In HUVECs transfected with miR-17-3p antagomir (miR-17-3p antagonist), the inflammatory response to LPS [reflected by protein expressions of eNOS, IκBα, ICAM-1, VCAM-1 and MCP-1, and the degree of monocyte adhesion] were greater than in those transfected with the negative control. These results, thus, confirm the anti-inflammatory effects of miR-17-3p.

Using the miRNA target prediction algorithms, miRanda, MicroCosm and RNA22, the mRNA target of miR-17-3p was predicted to be NIK and IKKβ binding protein (NIBP). This prediction was validated by the micro-ribonucleoprotein immunoprecipitation study, in which high NIBP mRNA level was detected in miR-17-3p-AGO complex. Furthermore, silencing NIBP mRNA resulted in a smaller inflammatory response to LPS in HUVECs, mimicking the effects of miR-17-3p overexpression; the data thus further confirmed that NIBP was the direct target of miR-17-3p.

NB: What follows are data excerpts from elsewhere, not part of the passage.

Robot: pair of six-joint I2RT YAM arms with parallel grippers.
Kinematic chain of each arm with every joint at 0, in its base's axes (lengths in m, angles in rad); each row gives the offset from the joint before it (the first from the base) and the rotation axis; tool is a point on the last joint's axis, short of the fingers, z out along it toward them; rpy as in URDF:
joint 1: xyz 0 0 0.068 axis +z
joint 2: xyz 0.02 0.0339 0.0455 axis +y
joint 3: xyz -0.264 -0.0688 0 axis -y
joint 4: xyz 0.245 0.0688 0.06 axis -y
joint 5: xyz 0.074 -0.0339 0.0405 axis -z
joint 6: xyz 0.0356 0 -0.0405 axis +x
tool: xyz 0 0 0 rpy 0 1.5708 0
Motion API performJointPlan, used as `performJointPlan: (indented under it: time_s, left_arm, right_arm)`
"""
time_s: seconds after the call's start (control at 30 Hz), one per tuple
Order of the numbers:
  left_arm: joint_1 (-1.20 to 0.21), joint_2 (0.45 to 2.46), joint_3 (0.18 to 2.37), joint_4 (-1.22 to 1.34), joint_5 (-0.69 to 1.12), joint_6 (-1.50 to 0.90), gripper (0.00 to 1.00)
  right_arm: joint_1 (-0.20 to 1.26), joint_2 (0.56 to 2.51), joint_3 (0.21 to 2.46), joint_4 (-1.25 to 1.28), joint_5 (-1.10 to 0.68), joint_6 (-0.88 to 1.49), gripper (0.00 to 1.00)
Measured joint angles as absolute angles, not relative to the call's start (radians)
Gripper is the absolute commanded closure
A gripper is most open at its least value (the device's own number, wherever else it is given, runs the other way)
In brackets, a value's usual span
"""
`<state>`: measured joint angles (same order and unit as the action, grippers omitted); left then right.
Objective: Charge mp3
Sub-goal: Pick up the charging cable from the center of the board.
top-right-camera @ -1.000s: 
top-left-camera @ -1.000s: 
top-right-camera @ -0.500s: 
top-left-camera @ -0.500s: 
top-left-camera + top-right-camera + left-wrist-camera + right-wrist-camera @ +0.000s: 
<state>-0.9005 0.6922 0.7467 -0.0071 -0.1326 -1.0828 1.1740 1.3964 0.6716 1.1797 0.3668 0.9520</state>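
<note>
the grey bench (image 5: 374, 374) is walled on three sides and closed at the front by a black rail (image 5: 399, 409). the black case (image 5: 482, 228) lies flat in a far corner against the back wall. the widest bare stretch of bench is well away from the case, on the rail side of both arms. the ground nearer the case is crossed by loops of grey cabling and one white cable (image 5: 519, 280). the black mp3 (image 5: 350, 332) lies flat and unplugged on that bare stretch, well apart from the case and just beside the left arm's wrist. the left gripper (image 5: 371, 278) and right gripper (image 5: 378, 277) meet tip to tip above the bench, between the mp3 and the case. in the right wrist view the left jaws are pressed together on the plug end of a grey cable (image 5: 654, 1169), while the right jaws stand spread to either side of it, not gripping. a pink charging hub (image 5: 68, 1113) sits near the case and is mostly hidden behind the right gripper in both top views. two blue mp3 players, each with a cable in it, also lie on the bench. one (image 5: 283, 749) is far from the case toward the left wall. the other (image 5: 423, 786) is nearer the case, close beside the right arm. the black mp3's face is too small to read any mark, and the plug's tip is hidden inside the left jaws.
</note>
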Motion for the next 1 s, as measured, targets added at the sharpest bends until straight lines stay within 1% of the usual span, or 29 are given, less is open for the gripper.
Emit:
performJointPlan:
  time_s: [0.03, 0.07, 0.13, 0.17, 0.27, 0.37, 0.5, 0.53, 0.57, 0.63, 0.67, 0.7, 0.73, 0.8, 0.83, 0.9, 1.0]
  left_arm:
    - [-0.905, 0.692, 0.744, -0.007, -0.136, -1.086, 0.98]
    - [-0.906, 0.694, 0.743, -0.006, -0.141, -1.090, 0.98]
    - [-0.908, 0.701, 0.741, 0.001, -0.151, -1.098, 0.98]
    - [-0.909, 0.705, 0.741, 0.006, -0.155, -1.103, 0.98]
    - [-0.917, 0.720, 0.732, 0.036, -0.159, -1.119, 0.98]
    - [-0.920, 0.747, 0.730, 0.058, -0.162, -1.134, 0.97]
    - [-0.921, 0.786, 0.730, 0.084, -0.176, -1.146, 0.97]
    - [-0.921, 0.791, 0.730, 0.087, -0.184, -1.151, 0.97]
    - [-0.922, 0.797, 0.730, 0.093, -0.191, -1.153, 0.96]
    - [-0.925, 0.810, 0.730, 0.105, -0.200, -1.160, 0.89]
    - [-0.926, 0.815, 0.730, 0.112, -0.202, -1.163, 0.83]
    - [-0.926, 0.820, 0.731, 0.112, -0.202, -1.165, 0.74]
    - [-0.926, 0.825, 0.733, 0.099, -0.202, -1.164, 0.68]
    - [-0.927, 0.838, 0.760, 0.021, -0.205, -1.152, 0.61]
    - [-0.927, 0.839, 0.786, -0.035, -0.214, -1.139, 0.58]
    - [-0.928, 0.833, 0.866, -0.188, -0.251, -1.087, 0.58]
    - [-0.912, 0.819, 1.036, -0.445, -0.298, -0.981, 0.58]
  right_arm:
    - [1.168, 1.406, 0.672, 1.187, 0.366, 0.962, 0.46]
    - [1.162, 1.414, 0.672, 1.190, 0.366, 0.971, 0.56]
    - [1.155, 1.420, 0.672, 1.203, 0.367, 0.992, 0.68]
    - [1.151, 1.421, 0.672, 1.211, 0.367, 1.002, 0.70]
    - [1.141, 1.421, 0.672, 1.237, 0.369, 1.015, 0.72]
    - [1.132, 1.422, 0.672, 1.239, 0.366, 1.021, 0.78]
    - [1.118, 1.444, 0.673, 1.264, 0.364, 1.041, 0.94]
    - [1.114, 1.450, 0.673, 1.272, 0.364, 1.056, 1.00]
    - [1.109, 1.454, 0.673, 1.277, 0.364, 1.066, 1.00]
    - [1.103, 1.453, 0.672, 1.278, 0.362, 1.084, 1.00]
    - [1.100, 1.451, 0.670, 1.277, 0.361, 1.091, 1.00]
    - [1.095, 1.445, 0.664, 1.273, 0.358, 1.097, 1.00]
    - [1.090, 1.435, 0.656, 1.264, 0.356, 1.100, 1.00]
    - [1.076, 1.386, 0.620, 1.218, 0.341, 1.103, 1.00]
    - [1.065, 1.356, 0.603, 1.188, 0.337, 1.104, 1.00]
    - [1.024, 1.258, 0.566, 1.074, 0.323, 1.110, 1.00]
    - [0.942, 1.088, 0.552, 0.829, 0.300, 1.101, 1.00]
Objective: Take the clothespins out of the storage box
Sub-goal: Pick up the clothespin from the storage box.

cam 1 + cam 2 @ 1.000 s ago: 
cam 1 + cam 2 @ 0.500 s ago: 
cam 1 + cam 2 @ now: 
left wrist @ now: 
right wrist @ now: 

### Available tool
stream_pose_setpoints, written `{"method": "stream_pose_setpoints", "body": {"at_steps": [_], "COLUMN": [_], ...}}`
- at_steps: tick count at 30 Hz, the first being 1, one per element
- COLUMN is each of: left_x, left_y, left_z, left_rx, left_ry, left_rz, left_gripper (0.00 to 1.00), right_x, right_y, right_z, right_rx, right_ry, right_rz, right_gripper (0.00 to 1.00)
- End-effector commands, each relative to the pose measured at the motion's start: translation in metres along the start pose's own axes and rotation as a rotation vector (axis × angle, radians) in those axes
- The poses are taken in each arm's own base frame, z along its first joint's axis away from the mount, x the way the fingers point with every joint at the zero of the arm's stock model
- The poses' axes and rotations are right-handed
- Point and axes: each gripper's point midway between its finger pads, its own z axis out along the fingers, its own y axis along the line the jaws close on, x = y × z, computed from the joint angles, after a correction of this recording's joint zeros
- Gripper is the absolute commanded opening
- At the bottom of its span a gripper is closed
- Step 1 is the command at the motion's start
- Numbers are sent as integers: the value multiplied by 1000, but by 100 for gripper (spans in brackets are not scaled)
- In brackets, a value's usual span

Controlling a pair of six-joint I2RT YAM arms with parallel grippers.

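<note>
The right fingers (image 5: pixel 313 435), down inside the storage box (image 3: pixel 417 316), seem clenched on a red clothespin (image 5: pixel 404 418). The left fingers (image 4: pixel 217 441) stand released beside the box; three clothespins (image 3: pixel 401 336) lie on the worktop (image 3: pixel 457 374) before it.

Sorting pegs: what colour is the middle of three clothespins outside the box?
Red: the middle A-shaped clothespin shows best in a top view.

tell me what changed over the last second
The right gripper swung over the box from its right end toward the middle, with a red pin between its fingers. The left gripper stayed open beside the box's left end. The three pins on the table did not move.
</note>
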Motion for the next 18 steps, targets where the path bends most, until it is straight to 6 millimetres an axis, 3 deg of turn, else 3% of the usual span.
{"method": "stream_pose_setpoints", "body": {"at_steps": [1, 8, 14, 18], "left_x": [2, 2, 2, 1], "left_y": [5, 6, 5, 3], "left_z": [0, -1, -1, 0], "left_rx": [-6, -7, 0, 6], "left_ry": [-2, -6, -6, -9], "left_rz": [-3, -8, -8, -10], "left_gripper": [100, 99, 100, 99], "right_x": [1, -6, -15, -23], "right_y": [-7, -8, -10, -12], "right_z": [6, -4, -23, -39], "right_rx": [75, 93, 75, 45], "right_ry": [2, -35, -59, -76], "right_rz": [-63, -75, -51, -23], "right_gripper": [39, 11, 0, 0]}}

In mice injected with LPS (40 mg/kg, intraperitoneally), the rectal temperature was reduced; this reduction was less in mice receiving miR-17-3p agomir (1 nmol; once per day via tail vein injection for three days before LPS treatment). The increases by LPS in mRNA and protein levels of ICAM-1 and VCAM-1 in the lung were also reduced in mice receiving miR-17-3p agomir. LPS-induced macrophage recruitment to the pulmonary vascular endothelium was also reduced in mice with miR-17-3p overexpression.

In summary, miR-17-3p, the expression of which was up-regulated by LPS, inhibited the activation of NF-κB pathway in endothelial cells to reduce LPS-induced inflammatory responses, possibly by targeting NIBP. Therefore, miR-17-3p may have an anti-inflammatory role, thus making it a potential therapeutic target/agent in the management of vascular inflammation.